Wherever a line in the data holds the word "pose", pull that line out.

**Data extract**
****

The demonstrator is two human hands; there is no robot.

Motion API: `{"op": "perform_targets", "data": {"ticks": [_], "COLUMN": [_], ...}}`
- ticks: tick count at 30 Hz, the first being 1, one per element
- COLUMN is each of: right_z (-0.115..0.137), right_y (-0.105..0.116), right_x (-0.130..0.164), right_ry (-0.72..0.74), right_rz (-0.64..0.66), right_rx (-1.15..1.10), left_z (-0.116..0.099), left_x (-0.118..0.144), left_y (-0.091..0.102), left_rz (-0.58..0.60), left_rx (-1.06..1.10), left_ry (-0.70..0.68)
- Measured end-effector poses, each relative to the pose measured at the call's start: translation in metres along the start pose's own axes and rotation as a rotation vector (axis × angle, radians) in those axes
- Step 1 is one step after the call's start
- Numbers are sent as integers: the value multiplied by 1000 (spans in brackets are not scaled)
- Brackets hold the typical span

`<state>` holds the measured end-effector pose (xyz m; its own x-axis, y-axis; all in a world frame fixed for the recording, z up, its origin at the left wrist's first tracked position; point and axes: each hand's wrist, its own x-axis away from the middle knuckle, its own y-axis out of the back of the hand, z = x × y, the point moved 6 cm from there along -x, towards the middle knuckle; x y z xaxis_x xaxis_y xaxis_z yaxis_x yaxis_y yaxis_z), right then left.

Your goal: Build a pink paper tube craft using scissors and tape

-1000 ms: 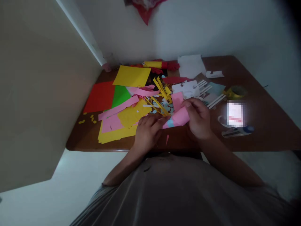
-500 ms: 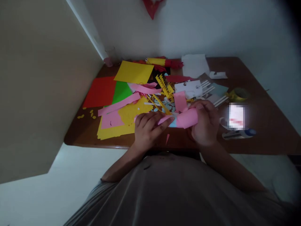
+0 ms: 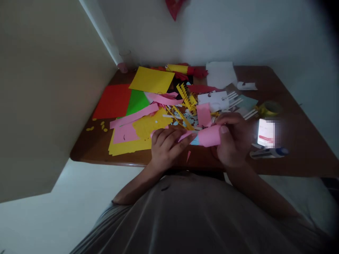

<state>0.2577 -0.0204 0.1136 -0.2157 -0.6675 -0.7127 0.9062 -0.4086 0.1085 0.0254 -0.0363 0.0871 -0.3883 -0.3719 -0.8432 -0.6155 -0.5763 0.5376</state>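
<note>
Red sheet (image 3: 112,101), green sheet (image 3: 137,102), yellow sheet (image 3: 152,80) on brown table (image 3: 299,141); tape roll (image 3: 269,108) right.

On the table (image 3: 291,165), the paper roll (image 3: 208,137) sits at centre between both hands: left hand (image 3: 165,148) at 9 o'clock, right hand (image 3: 234,141) at 3. Loose sheets (image 3: 132,106) spread toward 10 o'clock, a tape roll (image 3: 268,107) at 2, a stapler (image 3: 267,152) at 4.

Dim room, brown wooden table (image 3: 299,141) against a white wall (image 3: 238,31), pale floor (image 3: 79,197).
</note>
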Motion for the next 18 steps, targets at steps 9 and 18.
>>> {"op": "perform_targets", "data": {"ticks": [9, 18], "right_z": [19, 32], "right_y": [-1, -2], "right_x": [10, 7], "right_ry": [390, 371], "right_rz": [155, 185], "right_rx": [163, 234], "left_z": [0, -1], "left_x": [-3, 1], "left_y": [1, -2], "left_rz": [7, 52], "left_rx": [51, 39], "left_ry": [63, 62]}}
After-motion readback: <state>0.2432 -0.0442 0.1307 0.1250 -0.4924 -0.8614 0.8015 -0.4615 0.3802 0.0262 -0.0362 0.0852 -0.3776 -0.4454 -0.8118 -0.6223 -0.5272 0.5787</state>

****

**Answer section**
- Measured end-effector poses, each relative to the pose measured at the call's start: translation in metres along the start pose's own axes and rotation as a rotation vector (axis × angle, radians) in those axes
`<state>` holds the measured end-effector pose (xyz m; its own x-axis, y-axis; all in a world frame fixed for the recording, z up, its origin at the left wrist's first tracked position; point and axes: each hand's wrist, its own x-axis away from the middle knuckle, its own y-axis out of the back of the hand, z = x × y, the point moved 6 cm from there along -x, towards the middle knuckle; x y z xaxis_x xaxis_y xaxis_z yaxis_x yaxis_y yaxis_z), right then left.

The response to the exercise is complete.